Algoritma Kerja Bersama
Damhuri Muhammad
(versi cetak artikel ini tersiar di harian Kompas, Kamis, 18 Januari 2018)
Tak akan
terbayangkan panjangnya petualangan manusia di jagat maya, tanpa pintu gerbang
bernama world wide web atau yang
biasa disingkat www. Itulah pangkal
jalan dari setiap pengembaraan di dunia digital dengan segala macam faedah dan kompleksitas
persoalannya. Tak banyak yang mengenang siapa yang telah berjasa menemukan pintu
gerbang itu. Dia adalah Tim Berners-Lee, pria kelahiran London, 8 Juni 1955. Pada
1980, saat bekerja sebagai kontraktor lepas Conseil Européene pour la
Recherche Nucléaire (CERN)--dewan yang
dibentuk untuk mendiskusikan pembangunan fasilitas penelitian fisika nuklir di
Eropa--Berners-Lee
mengajukan proyek berbasis hypertext
guna memfasilitasi pembagian dan pembaharuan informasi di antara peneliti. Atas
bantuan Robert Cailliau, ia menciptakan sistem prototipe bernama Enquire. Pada 1984, Berners-Lee menggunakan ide yang mirip dengan apa yang ia
gunakan pada Enquire guna menciptakan world wide web. Lalu, ia membuat situs jaringan
internet dengan alamat www.http://info.cern.ch, sekaligus
menjadi server-web pertama di dunia,
yang mengudara 6 Agustus 1991. Di
sinilah awal mula keterhubungan milyaran manusia dari segenap penjuru dunia di bumi, dalam ruang tak berbatas bernama cyberspace. Gegap gempita dunia maya yang kian tak terbendung kini,
tak lepas dari sumbangsih besar Lee.
Di usia 62
tahun, Lee hidup sebagai pribadi yang rendah hati. Ia tak berkeinginan
mematenkan penemuannya, hingga bisa dipakai secara bebas sampai detik ini. Atas
jasa besar itu, lulusan terbaik Fakultas Fisika Queen’s College, Oxford
University itu memperoleh penghargaan Order of Merit (2007), anugerah bergengsi
di Inggris Raya, penghargaan personal Ratu Inggris yang untuk memberikannya
Sang Ratu tak perlu nasihat dari siapapun. Keteladanan Lee ditemukan pula pada sosok
Blake Ross, pengembang piranti lunak yang telah menciptakan Mozilla, fasilitas penjelajah internet. Anak
muda kelahiran Miami, Florida 12 Juni 1985 itu membuat website pertamanya di usia 10 tahun. Saat Mozilla Web Browser
diudarakan pada 2004, usianya baru 11 tahun. Mozilla
kemudian digabungkan dengan Firefox--program yang
diciptakan bersama Dave Hyatt--hingga
namanya berubah menjadi Mozilla Firefox. Secara cepat Mozilla Firefox diterima para pengguna
internet karena dinilai lebih aman dan mudah digunakan, hingga merebut sebagian
pasar penjelajah internet yang sebelumnya dikuasai oleh Microsoft Internet
Explorer. Pertama kali
mengudara, Firefox versi 1.0 diunduh lebih dari 5 juta pengguna dalam 12 hari pertama.

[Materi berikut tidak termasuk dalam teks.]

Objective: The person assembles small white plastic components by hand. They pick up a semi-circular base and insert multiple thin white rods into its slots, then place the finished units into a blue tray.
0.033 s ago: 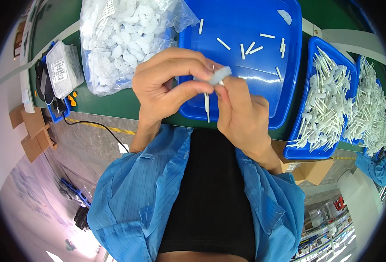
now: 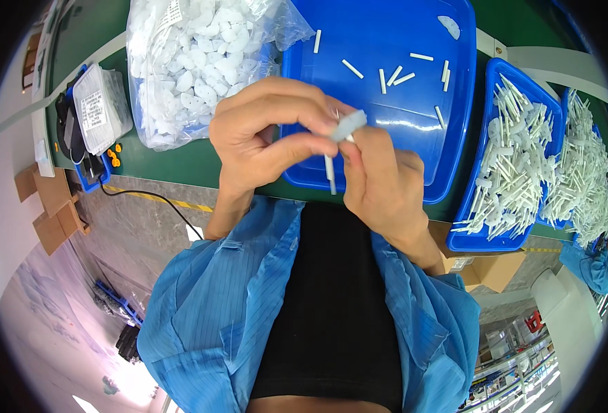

Sebagaimana pintu gerbang dunia maya temuan Lee, Mozilla Firefox yang
dikembangkan oleh Yayasan Mozilla dan ratusan sukarelawan, juga dapat digunakan
secara cuma-cuma. Dari kerja para sukarelawan yang dimulai dari tangan dingin Ross, warganet dapat menjelajahi dunia maya dan
berinteraksi di medan-medan pergaulan yang dalam bahasa Manuel Castells (2010)
kemudian disebut Masyarakat Jaringan (network
society). Tuan tak akan dapat masuk ke dalam situs media sosial tanpa Mozilla
Firefox. Karena world wide web dan
Mozila Firefox, jutaan orang dari berbagai negara, latar belakang keilmuan, suku
dan agama, saling bertukar informasi, hingga keramaian itu berujung pada apa
yang dibahasakan Castells sebagai mass
self communication, yakni individu-individu
yang menggunakan berbagai perangkat media sosial, lalu mengirimkan pesan yang
dapat menjangkau banyak orang.
Namun, apa yang telah dihibahkan oleh Lee dan Ross untuk kemanfaatan bersama itu
kemudian disambut oleh kepentingan ekonomi yang berdenyut di belakang layar
media-media sosial. Dalam pergaulan digital yang sedang kita digandrungi, ada
sebuah mesin pintar bernama Algoritma.
Dalam bahasa sederhana, Maulida Sri Handayani (2016) menjelaskan cara kerja
mesin itu. Jika Anda sedang kehausan di halte Transjakarta dan kebetulan
ada mesin minuman, Anda memasukkan koin ke dalam mesin itu. Dalam hitungan
detik, keluarlah minuman yang Anda inginkan. Tentu bukan jin yang membuat
minuman itu muncul. Tanpa uang tak mungkin minuman bisa keluar. Tapi, mesin itu
punya seperangkat aturan tak terlihat yang memungkinkan minuman bisa keluar
saat Anda memasukkan koin. Seperangkat aturan atau rumus itulah Algoritma.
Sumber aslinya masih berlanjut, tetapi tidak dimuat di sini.